ABOUT THIS TASK
Go line by line through the listing below and copy those that hold "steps".

SOURCE DATA
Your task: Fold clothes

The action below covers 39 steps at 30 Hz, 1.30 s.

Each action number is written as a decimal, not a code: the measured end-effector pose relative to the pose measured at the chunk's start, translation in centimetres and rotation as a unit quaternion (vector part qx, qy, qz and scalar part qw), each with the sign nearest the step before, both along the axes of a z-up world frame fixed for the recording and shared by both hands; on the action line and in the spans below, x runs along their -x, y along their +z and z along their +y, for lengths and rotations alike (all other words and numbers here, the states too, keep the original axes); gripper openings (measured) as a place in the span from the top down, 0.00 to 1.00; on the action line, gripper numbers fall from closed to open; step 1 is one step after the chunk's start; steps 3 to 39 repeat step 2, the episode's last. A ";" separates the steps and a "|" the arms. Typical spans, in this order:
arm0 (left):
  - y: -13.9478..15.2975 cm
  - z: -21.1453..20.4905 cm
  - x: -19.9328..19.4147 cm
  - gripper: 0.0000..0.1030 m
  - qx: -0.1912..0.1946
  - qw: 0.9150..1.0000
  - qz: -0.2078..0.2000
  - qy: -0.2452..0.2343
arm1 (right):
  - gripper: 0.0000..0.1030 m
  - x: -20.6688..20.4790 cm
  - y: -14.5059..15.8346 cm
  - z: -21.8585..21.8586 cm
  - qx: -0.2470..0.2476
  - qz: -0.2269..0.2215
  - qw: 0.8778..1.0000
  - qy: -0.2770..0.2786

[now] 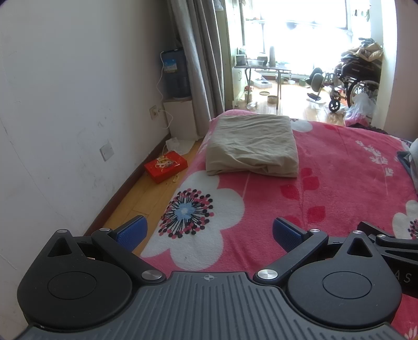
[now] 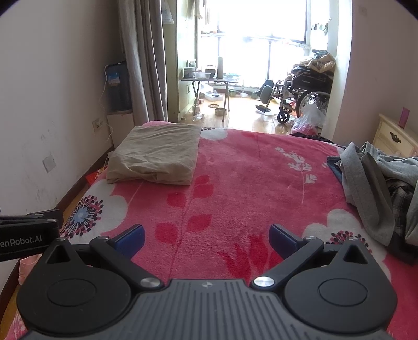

WRITTEN ANSWER
The action below covers 39 steps at 30 Hz, 1.30 s.
Each action number is written as a decimal, not a code: the measured end-effector pose relative to the pose measured at the chunk's start, translation in centimetres and rotation as a unit quaternion (vector part qx, qy, qz and scalar part qw), each with the sign nearest the step before, both along the axes of a z-up world frame fixed for the recording and shared by both hands; on the action line and in the spans below, x runs along their -x, y along their +z and z along their +y, for lengths and rotations alike (all other words and numbers here, the states too, keep the original axes); gripper openings (measured) as a place in the span from the top down, 0.00 to 1.00; on the action line, gripper numbers fall from closed to open; step 1 is one step after the chunk's start; steps 3 to 39 repeat step 2, the episode's last. A ";" separates the steps and a "|" the arms. Typical spans, in this order:

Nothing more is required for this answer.